Deep reinforcement learning (DRL) has emerged as a powerful framework for control and decision-making in robotics, enabling end-to-end learning of complex navigation policies without explicit programming. RL methods such as Deep Q-Networks (DQN) and Deep Deterministic Policy Gradient (DDPG) have demonstrated success in video games and continuous control tasks (Lillicrap et al., 2015). In robotics, DRL promises to overcome the limitations of classical planners by learning directly from sensor observations and environmental interactions (Kober and Peters, 2013; Tang et al., 2024). In particular, mapless navigation, steering a mobile robot to a goal without a priori maps, is an active research area due to its importance for deployment in unknown or dynamic environments where mapping is difficult or costly. Traditional approaches rely on explicit mapping and path planning algorithms (e.g., SLAM followed by A* or DWA) (Fox et al., 1997; Khatib, 1986), but these can fail in cluttered or partially observable settings and require manual tuning. DRL can potentially learn robust local navigation behaviors directly from sensor inputs, adapting to unseen obstacles (Tai et al., 2017). However, DRL for mapless navigation faces challenges such as sparse rewards, sample inefficiency, and safety constraints (Li et al., 2023).

To address these, we develop an Improved Twin Delayed DDPG (Improved TD3) algorithm that augments the standard TD3 architecture with several enhancements: a learned latent state representation via an autoencoder-style encoder, an auxiliary predictor model that estimates the next latent state given the current state and action, and intrinsic rewards based on prediction error. Our method is motivated by recent work on curiosity-driven exploration and representation learning in RL (Pathak et al., 2017), and the need for efficient exploration in mapless navigation (Ruan et al., 2022). In summary, our contributions are.

• A comprehensive extension of the TD3 algorithm for mapless mobile robot navigation, incorporating a latent encoder-predictor and intrinsic reward that guides exploration.

• A detailed implementation including mathematical definitions of the encoder, critic and actor networks, and intrinsic reward computation.

• Experimental validation in ROS2/Gazebo simulation showing that the improved TD3 significantly outperforms the standard TD3 baseline in mean reward, success rate, and collision avoidance.

The rest of the paper is organized as follows: Section 2 reviews related work; Section 3 presents the standard TD3 algorithm; Section 4 details the improved TD3 method; Section 5 describes experiments, metrics, and results; and Section 6 concludes with a summary and future directions.

2 Related work

2.1 DRL for navigation

Reinforcement learning has been increasingly applied to robotic navigation tasks. Early RL-based navigation used discrete controllers or small state spaces, but modern DRL uses neural networks to handle high-dimensional inputs (e.g., images or LIDAR). For instance, Tai et al. (2017) demonstrated a mapless navigation planner trained end-to-end with asynchronous DDPG using a sparse 10-dimensional laser scan and relative target position; their planner transferred from simulation to a real robot without explicit mapping.

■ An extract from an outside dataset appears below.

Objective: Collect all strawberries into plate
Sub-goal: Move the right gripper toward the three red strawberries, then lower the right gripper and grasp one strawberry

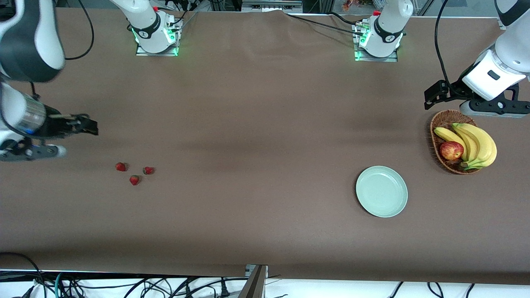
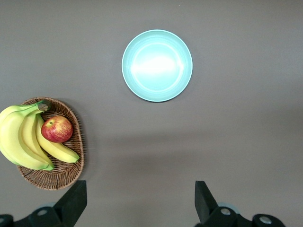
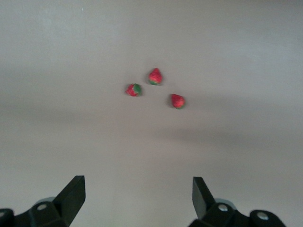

More recent works address exploration and sample efficiency in mapless navigation. For example, Yadav et al. (2023) employed Soft Actor-Critic (SAC) with curriculum learning and dual prioritized replay for mobile robot navigation, highlighting the challenge of sparse rewards. Ruan et al. (2022) introduced a curiosity-based intrinsic motivation combined with a temporal cognition module for visual navigation, suggesting that self-generated rewards can improve exploration. Li et al. (2023) combined a human-designed gap-detection planner with a DRL agent, effectively incorporating prior knowledge to accelerate learning in complex scenes. These approaches emphasize the value of intrinsic rewards or hybrid methods to overcome DRL limitations in navigation.

Parallel to DRL, classical navigation methods remain widely used. Techniques such as potential fields (Khatib, 1986) and the Dynamic Window Approach (DWA) (Fox et al., 1997) perform reactive obstacle avoidance given a map or sensor data, but often require careful design and can get stuck in local minima. Hybrid methods have been explored (Liu et al., 2024): proposed TD3-DWA, combining TD3 with DWA by treating DWA parameters as tunable by the policy. Our work avoids the use of traditional planners such as DWA or A*, relying instead on learning-based policies guided by goal-relative information and onboard sensing.

2.2 TD3 and actor-critic methods

Our baseline algorithm is Twin Delayed DDPG (TD3) (Fujimoto et al., 2018), an off-policy actor-critic method for continuous control. TD3 addresses function-approximation error in DDPG (Lillicrap et al., 2016) by three tricks: (1) using two independent Q-networks and taking the minimum for target computation (clipped double-Q learning); (2) adding clipped noise to the target policy (policy smoothing regularization); and (3) delaying actor updates relative to critic updates. TD3 typically outperforms vanilla DDPG and some on-policy methods due to reduced overestimation and variance. Several works have since extended or optimized TD3 for robotics.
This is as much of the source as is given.